THE SECOND PLANE: September 11: 2001-2007
214pp. London: Jonathan Cape. £12.99.
Reviewed by Marjorie Perloff
Published in the Times Literary Supplement, 14 Feb. 2008, 3-5.
In the foreword to The War Against Cliché, his 2001 collection of reviews and essays, Martin Amis recalls his early writing days with some nostalgia:
My private life was middle-bohemian-hippyish and hedonistic, if not candidly debauched; but I was very moral when it came to literary criticism. I read it all the time, in the tub, on the tube; I always had about me my Edmund Wilson-or my William Empson . . . . It might have been in such a locale that my friend and colleague Clive James first formulated his view that, while literary criticism is not essential to literature, both are essential to civilization.

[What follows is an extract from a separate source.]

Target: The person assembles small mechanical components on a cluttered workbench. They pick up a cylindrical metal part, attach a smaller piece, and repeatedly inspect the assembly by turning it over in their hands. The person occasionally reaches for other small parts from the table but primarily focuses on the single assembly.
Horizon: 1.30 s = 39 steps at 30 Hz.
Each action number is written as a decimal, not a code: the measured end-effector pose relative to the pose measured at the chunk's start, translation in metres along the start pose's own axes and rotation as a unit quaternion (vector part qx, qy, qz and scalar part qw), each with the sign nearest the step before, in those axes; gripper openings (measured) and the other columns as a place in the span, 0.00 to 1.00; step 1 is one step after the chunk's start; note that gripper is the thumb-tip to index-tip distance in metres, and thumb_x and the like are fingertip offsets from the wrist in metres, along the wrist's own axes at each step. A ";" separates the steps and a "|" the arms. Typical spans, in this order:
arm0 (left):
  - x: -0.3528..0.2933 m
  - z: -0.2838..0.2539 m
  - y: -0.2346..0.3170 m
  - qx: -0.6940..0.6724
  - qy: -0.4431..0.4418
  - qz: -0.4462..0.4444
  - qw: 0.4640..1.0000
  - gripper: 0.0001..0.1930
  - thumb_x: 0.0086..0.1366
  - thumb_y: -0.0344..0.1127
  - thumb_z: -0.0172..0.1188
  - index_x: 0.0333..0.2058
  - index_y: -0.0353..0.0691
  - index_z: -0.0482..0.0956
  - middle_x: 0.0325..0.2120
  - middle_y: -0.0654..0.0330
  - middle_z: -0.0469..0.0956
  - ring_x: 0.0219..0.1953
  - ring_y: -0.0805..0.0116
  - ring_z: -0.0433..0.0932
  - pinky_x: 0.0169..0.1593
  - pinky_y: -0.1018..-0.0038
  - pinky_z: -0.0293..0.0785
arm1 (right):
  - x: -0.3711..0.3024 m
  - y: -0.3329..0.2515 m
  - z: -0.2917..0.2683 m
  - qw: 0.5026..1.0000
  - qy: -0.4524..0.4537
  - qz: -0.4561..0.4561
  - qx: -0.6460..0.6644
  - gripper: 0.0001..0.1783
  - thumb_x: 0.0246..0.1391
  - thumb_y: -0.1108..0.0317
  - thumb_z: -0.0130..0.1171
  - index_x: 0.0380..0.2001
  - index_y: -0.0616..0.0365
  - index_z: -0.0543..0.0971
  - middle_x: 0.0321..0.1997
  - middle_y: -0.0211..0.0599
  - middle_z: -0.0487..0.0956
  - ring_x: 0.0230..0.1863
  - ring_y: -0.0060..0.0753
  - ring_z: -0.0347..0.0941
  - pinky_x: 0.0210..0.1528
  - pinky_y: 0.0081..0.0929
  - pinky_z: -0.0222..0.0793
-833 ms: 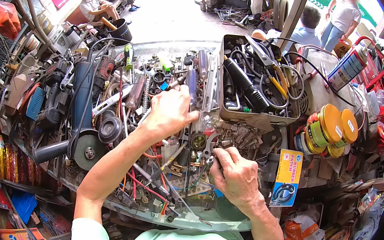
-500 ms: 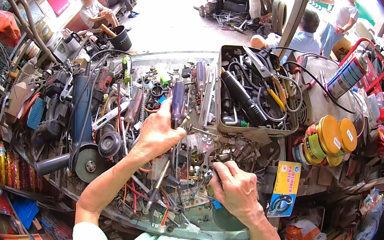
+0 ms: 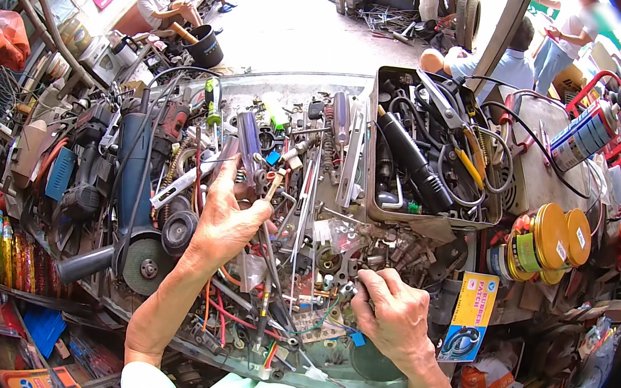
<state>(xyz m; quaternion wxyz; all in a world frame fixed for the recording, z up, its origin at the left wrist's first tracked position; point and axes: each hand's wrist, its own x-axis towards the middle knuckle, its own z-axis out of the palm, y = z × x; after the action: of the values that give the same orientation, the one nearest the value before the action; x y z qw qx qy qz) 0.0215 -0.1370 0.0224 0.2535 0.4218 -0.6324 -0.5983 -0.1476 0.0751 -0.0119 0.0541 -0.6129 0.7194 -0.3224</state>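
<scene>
My left hand point(image 3: 228, 223) reaches over a dense heap of tools and small parts, index finger stretched out and thumb apart. Beside its index finger lies a screwdriver with a clear purple handle point(image 3: 250, 140). A small brass-coloured piece point(image 3: 276, 185) shows just above the thumb; I cannot tell whether the thumb touches it. My right hand point(image 3: 395, 317) is curled low over the small metal parts, fingers closed. Whatever the fingers may hold is hidden. A flat open-ended wrench point(image 3: 344, 263) and a ring-shaped metal part point(image 3: 329, 260) lie just left of the right hand.
An angle grinder point(image 3: 135, 180) and a cordless drill point(image 3: 87, 166) lie left. Beyond my right hand stands a metal box point(image 3: 431, 223) of tools, with yellow-lidded tins point(image 3: 551, 235) farther right. A patch box point(image 3: 470, 314) sits by my right wrist. People sit beyond the bench.
My left hand has moved left and slightly nearer, off the purple screwdriver, which now leans left. The view has shifted a little. My right hand stays curled over the same parts.
</scene>
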 end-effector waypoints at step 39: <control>0.014 -0.061 0.010 0.680 -0.002 0.179 0.711 0.34 0.48 0.48 0.67 0.55 0.41 0.76 0.61 0.49 0.68 0.64 0.46 0.64 0.71 0.48 0.53 | 0.004 0.000 -0.001 0.999 -0.007 0.035 0.023 0.15 0.44 0.77 0.68 0.38 0.60 0.83 0.30 0.39 0.80 0.24 0.42 0.79 0.25 0.33 0.74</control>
<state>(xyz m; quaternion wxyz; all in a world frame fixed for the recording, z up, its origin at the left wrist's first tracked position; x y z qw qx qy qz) 0.0621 -0.1828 0.0390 -0.0007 0.3585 -0.9322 0.0493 -0.1486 0.0720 -0.0099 0.0844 -0.5882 0.7321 -0.3330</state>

Taking his cue from Henry James (T. S. Eliot and F. R. Leavis are also invoked) Amis characterizes his own literary criticism as “a campaign against cliché. Not just clichés of the pen but clichés of the mind and clichés of the heart”. And the opposite of cliché? “Freshness, energy, and reverberation of voice.”
The Amis of the 1970s and 80s had plenty of the latter. The War Against Cliché is studded with brilliant aperçus about this or that writer, including a 1996 review of Hillary Clinton’s It Takes a Village that is unusually prescient in its account of the then First Lady’s machinations, from “Cookiegate, Cattlegate, Travelgate, Fostergate, Whitewatergate to Thankyougate” -the last having to do with the fact that Hillary neglected to acknowledge her chief ghost-writer, the head of a team that helped her to produce words of wisdom for mothers and caregivers such the following: “In addition to being read to, children love to be told stories”. “By the time everybody’s done,” Amis remarks dryly, “we are out there on the cutting edge of the uncontroversial.”

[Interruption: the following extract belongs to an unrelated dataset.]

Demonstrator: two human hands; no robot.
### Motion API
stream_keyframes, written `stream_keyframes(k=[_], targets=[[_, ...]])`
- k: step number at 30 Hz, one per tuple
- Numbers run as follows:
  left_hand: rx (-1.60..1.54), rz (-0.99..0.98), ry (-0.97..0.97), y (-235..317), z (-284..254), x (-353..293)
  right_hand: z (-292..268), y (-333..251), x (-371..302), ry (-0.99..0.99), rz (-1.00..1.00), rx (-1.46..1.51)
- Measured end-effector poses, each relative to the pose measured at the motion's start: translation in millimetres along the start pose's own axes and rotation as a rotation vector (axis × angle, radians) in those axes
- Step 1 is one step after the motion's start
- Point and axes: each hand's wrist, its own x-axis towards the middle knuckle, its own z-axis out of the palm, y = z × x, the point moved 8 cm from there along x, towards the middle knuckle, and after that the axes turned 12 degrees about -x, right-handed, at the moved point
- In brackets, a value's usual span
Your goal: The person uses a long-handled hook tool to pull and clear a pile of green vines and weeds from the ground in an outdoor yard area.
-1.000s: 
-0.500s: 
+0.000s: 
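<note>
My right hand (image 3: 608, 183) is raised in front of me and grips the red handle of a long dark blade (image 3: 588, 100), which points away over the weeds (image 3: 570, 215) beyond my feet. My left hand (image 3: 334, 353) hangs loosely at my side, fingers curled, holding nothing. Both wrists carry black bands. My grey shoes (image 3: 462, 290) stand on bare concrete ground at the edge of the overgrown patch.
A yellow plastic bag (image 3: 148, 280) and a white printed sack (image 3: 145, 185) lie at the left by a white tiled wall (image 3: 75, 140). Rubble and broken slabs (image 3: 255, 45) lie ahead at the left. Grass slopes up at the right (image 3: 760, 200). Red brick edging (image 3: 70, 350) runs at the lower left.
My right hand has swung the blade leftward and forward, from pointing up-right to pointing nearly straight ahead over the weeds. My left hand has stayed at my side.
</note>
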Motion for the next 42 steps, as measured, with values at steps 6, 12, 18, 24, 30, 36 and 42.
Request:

Such reviews-and there are many striking pieces in The War Against Cliché, whose subjects range from Elvis Presley and Gore Vidal to Jane Austen and James Joyce– show how seriously Amis takes his “moral” responsibility as critic. But what happens when the critic, familiar as he is with the literary specimens he has read so assiduously “in the tub, on the tube”, turns his attention from text to event-to the political event of global proportions? Amis has already made one foray in this direction, Koba the Dread (2002), his compelling exposé of the horrors of Stalinism, based on such sources as Robert Conquest’s ground-breaking Harvest of Sorrow, Solzhenitsyn’s Gulag Achipelago, and Eugenia Ginzburg’s Journey into the Whirlwind. Never mind that the controversial case for the moral equivalence of Naziism and Communism had already been made in the encyclopedic Livre noir du communisme (1997), cited by Amis in a single footnote; Amis Made It New, more or less, by collaging memorable quotes to make a highly readable book.

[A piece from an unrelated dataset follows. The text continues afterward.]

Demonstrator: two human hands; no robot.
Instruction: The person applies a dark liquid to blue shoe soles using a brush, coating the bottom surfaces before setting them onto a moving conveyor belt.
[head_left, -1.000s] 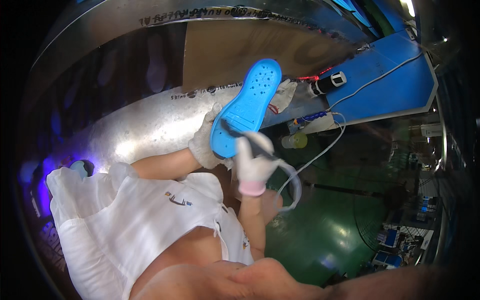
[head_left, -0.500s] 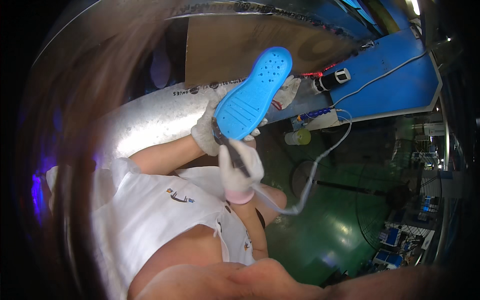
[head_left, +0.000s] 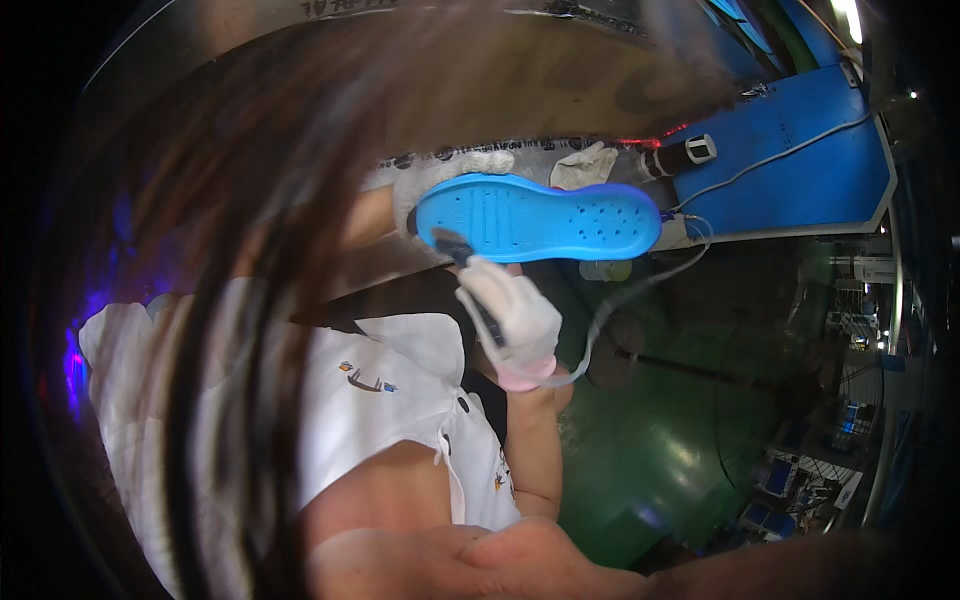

But the present poses a different challenge to the writer who wants to take the longer view. The Second Plane focuses on a single event-the terrorist attack in New York on September 11, 2001 – and its aftershocks. A short book, it includes fourteen pieces-two short stories and twelve essays and reviews-written between that watershed date and its anniversary in 2007. For Amis, the reference must always be to “September 11”, never to 9/11 (that “blithe and lifeless Americanism”), for, apart from creating confusion – 9/11 sounds too much like “911”, the emergency phone number in the US – “numerical shorthand” is deemed unseemly, especially given the fact that “these numerals, after all, are Arabic”. This clever observation is not made in jest: Amis’s attack on Islamicism, a term he is careful, in his opening note, to distinguish from Islamophobia (“I was once asked: ‘Are you an Islamophobe? And the answer is no. What I am is an Islamismophobe”), is virulent. Amis wants you to know that what he hates is not so much Islam itself as what he takes to be the West’s excessive tolerance of Islam.
A fine distinction, to say the least, but one meant to counter those-and there have been many, most notably, Terry Eagleton – who have in recent years attacked Amis as racist. In the Introduction to the second edition of his book Ideology (2007), Eagleton calls Amis’s father Kingsley “a racist, anti-Semitic boor, a drink-sodden, self-hating reviler of women, gays and liberals”, and adds: “Amis fils has clearly learnt more from [his father] that how to turn a shapely phrase”. This insinuation led to brouhaha at the end of last year in the pages of the Guardian and elsewhere, especially since Eagleton and Amis are now colleagues at the University of Manchester, the former as Professor of Cultural Theory, the latter of Creative Writing. One need not take sides in a nasty war of words-the novelist Elizabeth Jane Howard, Kingsley Amis’s second wife, called Eagleton a “spitting cobra,” while Eagleton referred to Martin Amis’s talk of the “definite urge” to inflict “suffering” on the Muslim community as “stomach-churning”– to find The Second Plane an off-putting book.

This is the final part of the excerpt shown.